Looking past the Washington Square Arch, slightly
to the west and further downtown, I noticed a
glow of lights and smoke illuminating the early
evening sky. That was where the World Trade Center
used to be.
The
next day I walked all the way downtown to Maiden
Lane and Broadway. It was a bright sunny day as
the crowds of people lined the east side of Broadway
to catch a glimpse of the ruin. Even over two
weeks after the carnage the air still smelled
of burning rubble. The police and National Guard
wearing gas masks kept the crowd moving at a firm
distance from the wreckage. There was a thick
layer of dust on all the surrounding buildings
and awnings. All we could see was the side of
one burnt out and charred building and then, a
block further down, the stark fragments of façade
protruding from a mount of smoldering rubble.

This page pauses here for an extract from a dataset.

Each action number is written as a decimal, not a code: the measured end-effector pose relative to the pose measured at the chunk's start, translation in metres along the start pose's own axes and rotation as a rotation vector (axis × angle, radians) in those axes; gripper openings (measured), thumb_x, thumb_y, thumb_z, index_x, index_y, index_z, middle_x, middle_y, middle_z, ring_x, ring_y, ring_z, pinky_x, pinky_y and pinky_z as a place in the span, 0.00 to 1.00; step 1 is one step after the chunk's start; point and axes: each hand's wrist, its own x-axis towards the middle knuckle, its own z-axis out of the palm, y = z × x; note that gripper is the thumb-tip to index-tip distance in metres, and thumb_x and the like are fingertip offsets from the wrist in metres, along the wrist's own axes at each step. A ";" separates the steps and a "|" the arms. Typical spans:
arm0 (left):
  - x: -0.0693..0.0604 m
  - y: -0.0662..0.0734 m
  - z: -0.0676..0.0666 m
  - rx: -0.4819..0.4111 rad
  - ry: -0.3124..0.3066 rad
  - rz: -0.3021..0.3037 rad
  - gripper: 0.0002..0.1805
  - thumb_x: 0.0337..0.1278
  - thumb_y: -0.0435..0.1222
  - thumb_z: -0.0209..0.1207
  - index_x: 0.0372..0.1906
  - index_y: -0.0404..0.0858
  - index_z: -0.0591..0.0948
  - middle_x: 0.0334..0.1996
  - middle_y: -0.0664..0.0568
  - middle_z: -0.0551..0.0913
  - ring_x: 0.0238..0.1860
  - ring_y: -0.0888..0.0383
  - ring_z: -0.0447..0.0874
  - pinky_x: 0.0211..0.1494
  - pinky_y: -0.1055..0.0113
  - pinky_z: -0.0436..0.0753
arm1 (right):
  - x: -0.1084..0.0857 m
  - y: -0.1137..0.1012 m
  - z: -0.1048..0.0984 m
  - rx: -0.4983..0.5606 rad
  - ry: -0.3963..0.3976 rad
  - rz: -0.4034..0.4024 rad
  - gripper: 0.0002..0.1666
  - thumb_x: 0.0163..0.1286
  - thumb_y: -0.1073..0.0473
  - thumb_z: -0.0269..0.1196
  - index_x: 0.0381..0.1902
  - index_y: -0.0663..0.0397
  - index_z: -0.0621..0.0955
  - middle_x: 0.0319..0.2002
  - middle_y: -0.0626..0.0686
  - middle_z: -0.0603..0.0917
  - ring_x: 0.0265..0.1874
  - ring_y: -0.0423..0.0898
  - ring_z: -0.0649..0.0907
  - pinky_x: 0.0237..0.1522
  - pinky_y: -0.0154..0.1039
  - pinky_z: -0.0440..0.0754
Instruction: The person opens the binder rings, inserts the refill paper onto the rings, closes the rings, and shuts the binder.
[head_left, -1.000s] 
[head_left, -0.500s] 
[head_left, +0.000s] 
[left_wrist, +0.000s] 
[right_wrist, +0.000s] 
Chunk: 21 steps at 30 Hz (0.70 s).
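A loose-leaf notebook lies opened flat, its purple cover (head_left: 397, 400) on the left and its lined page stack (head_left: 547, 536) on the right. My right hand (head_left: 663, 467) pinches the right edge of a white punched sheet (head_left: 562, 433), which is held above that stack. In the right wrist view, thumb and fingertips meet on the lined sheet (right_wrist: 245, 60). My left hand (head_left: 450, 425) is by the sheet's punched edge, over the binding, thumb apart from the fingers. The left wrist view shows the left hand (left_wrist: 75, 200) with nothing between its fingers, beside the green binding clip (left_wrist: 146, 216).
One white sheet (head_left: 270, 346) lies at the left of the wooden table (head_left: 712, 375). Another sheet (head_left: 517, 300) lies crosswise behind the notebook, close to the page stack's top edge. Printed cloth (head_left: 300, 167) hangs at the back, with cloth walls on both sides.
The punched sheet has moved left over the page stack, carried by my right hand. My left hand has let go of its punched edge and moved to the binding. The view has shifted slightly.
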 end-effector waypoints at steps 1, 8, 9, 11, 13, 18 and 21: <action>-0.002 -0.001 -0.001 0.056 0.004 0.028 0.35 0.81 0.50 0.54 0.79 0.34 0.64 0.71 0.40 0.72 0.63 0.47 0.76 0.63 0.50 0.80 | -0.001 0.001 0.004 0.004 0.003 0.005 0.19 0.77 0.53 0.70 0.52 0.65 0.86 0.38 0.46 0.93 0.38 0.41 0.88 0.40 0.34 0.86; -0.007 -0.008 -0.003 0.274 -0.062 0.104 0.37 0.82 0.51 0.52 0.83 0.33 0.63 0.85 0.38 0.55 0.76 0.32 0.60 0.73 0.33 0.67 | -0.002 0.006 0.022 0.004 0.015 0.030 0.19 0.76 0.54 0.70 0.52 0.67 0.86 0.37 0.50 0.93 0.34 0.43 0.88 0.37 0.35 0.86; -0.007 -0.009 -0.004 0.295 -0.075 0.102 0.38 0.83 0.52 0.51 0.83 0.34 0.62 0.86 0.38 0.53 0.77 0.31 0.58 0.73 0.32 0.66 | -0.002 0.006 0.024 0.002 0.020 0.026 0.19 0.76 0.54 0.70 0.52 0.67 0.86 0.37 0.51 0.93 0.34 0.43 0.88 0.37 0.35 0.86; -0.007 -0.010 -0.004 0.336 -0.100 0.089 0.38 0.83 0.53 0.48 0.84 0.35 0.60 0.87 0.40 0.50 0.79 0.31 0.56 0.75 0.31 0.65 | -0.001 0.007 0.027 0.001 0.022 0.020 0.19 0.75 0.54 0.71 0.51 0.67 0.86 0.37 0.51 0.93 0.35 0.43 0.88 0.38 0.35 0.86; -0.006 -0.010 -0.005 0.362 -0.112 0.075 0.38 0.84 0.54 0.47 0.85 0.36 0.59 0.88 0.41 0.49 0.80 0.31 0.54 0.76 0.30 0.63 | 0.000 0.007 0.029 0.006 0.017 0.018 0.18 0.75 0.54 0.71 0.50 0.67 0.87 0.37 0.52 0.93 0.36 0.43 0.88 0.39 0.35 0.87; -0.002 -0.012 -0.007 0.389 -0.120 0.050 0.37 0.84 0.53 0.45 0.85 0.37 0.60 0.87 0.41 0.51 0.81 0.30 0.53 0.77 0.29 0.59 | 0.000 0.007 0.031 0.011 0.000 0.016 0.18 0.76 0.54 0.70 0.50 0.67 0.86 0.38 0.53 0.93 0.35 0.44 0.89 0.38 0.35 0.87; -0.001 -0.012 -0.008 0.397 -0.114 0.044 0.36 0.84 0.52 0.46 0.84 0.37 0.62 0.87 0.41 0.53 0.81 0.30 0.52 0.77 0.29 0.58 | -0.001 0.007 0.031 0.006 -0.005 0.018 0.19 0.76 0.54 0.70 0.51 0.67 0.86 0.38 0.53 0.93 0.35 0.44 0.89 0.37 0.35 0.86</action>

And blue sky above. That was where the World Trade
Center used to be.
We
walked away from the barricades on Broadway and
started home. All I could think of was the thousands
of people buried or incinerated a handful of blocks
away from where I stood. There was an overwhelming
sense of emptiness, loss and absence. I tried
to distract myself and to focus on the Yom Tov
of Succos a mere two days away. I thought about
the succah we had just completed in my community
and those who would decorate it soon.
Half
a world away at the Israel Museum in Jerusalem
there is a decorated succah from the early nineteenth
century. It was created for the Deller family
in the Bavarian town of Fischach, not far from
Augsberg, Germany. Jews had been in this town
at least since 1573 and maintained a prosperous
presence until the early 1930’s. It is comforting
to know that through the centuries, in good times
and bad, Jews made and decorated their succahs.
The approximately thirty painted panels of the
Deller family succah had been smuggled out of
Germany in 1935 by packing them, painted side
facing in, inside a wooden crate containing the
personal possessions of the Fraenkel family as
they immigrated to Israel.
At
first the paintings seem to be a simple folk depiction
of local houses and countryside. On closer examination
they are a complex and heartfelt evocation of
Jewish life in Southern Germany in the 1830’s.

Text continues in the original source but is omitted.